> [TASK DESCRIPTION] Print every line of the listing exactly, please.

________________

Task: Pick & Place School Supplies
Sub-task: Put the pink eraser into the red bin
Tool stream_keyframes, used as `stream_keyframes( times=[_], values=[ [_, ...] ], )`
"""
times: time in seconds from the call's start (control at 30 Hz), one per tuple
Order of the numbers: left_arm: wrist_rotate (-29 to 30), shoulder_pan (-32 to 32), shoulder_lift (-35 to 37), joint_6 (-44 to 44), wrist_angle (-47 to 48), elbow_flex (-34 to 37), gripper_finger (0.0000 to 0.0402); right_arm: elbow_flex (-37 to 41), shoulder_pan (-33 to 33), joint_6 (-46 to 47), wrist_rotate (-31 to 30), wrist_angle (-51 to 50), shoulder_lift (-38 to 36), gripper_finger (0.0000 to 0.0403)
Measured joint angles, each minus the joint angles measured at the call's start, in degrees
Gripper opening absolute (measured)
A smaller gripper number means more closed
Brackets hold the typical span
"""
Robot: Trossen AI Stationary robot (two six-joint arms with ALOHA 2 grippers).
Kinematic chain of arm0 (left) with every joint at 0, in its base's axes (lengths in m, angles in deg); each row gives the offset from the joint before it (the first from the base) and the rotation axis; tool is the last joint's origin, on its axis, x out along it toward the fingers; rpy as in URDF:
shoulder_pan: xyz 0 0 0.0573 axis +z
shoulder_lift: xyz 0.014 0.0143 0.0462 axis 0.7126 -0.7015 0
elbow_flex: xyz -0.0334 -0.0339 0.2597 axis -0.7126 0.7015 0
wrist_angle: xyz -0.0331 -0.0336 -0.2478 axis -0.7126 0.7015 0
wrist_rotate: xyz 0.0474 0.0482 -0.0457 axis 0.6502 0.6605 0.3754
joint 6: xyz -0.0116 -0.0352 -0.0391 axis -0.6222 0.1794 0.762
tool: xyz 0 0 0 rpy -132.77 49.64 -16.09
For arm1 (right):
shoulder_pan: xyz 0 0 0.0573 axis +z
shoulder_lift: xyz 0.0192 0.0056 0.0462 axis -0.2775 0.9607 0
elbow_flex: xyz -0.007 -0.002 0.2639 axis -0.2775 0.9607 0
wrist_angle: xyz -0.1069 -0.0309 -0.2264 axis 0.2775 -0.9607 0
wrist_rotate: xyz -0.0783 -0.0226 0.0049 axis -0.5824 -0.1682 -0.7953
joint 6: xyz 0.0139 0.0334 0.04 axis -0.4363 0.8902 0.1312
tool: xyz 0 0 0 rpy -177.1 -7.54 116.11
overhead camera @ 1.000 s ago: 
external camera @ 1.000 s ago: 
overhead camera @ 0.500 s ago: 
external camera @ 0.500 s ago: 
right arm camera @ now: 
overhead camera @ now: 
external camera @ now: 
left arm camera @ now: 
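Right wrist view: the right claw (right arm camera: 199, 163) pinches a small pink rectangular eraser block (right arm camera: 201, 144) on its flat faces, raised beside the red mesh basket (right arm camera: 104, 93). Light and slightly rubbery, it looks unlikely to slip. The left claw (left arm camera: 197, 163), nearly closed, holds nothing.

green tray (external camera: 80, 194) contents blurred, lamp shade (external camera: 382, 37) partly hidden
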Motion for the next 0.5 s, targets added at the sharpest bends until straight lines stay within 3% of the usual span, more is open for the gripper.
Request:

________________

> [EXERCISE RESULT]
Task: Pick & Place School Supplies
Sub-task: Put the pink eraser into the red bin
Tool stream_keyframes, used as `stream_keyframes( times=[_], values=[ [_, ...] ], )`
"""
times: time in seconds from the call's start (control at 30 Hz), one per tuple
Order of the numbers: left_arm: wrist_rotate (-29 to 30), shoulder_pan (-32 to 32), shoulder_lift (-35 to 37), joint_6 (-44 to 44), wrist_angle (-47 to 48), elbow_flex (-34 to 37), gripper_finger (0.0000 to 0.0402); right_arm: elbow_flex (-37 to 41), shoulder_pan (-33 to 33), joint_6 (-46 to 47), wrist_rotate (-31 to 30), wrist_angle (-51 to 50), shoulder_lift (-38 to 36), gripper_finger (0.0000 to 0.0403)
Measured joint angles, each minus the joint angles measured at the call's start, in degrees
Gripper opening absolute (measured)
A smaller gripper number means more closed
Brackets hold the typical span
"""
Robot: Trossen AI Stationary robot (two six-joint arms with ALOHA 2 grippers).
Kinematic chain of arm0 (left) with every joint at 0, in its base's axes (lengths in m, angles in deg); each row gives the offset from the joint before it (the first from the base) and the rotation axis; tool is the last joint's origin, on its axis, x out along it toward the fingers; rpy as in URDF:
shoulder_pan: xyz 0 0 0.0573 axis +z
shoulder_lift: xyz 0.014 0.0143 0.0462 axis 0.7126 -0.7015 0
elbow_flex: xyz -0.0334 -0.0339 0.2597 axis -0.7126 0.7015 0
wrist_angle: xyz -0.0331 -0.0336 -0.2478 axis -0.7126 0.7015 0
wrist_rotate: xyz 0.0474 0.0482 -0.0457 axis 0.6502 0.6605 0.3754
joint 6: xyz -0.0116 -0.0352 -0.0391 axis -0.6222 0.1794 0.762
tool: xyz 0 0 0 rpy -132.77 49.64 -16.09
For arm1 (right):
shoulder_pan: xyz 0 0 0.0573 axis +z
shoulder_lift: xyz 0.0192 0.0056 0.0462 axis -0.2775 0.9607 0
elbow_flex: xyz -0.007 -0.002 0.2639 axis -0.2775 0.9607 0
wrist_angle: xyz -0.1069 -0.0309 -0.2264 axis 0.2775 -0.9607 0
wrist_rotate: xyz -0.0783 -0.0226 0.0049 axis -0.5824 -0.1682 -0.7953
joint 6: xyz 0.0139 0.0334 0.04 axis -0.4363 0.8902 0.1312
tool: xyz 0 0 0 rpy -177.1 -7.54 116.11
overhead camera @ 1.000 s ago: 
external camera @ 1.000 s ago: 
overhead camera @ 0.500 s ago: 
external camera @ 0.500 s ago: 
right arm camera @ now: 
overhead camera @ now: 
external camera @ now: 
left arm camera @ now: 
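Right wrist view: the right claw (right arm camera: 199, 163) pinches a small pink rectangular eraser block (right arm camera: 201, 144) on its flat faces, raised beside the red mesh basket (right arm camera: 104, 93). Light and slightly rubbery, it looks unlikely to slip. The left claw (left arm camera: 197, 163), nearly closed, holds nothing.

green tray (external camera: 80, 194) contents blurred, lamp shade (external camera: 382, 37) partly hidden
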Motion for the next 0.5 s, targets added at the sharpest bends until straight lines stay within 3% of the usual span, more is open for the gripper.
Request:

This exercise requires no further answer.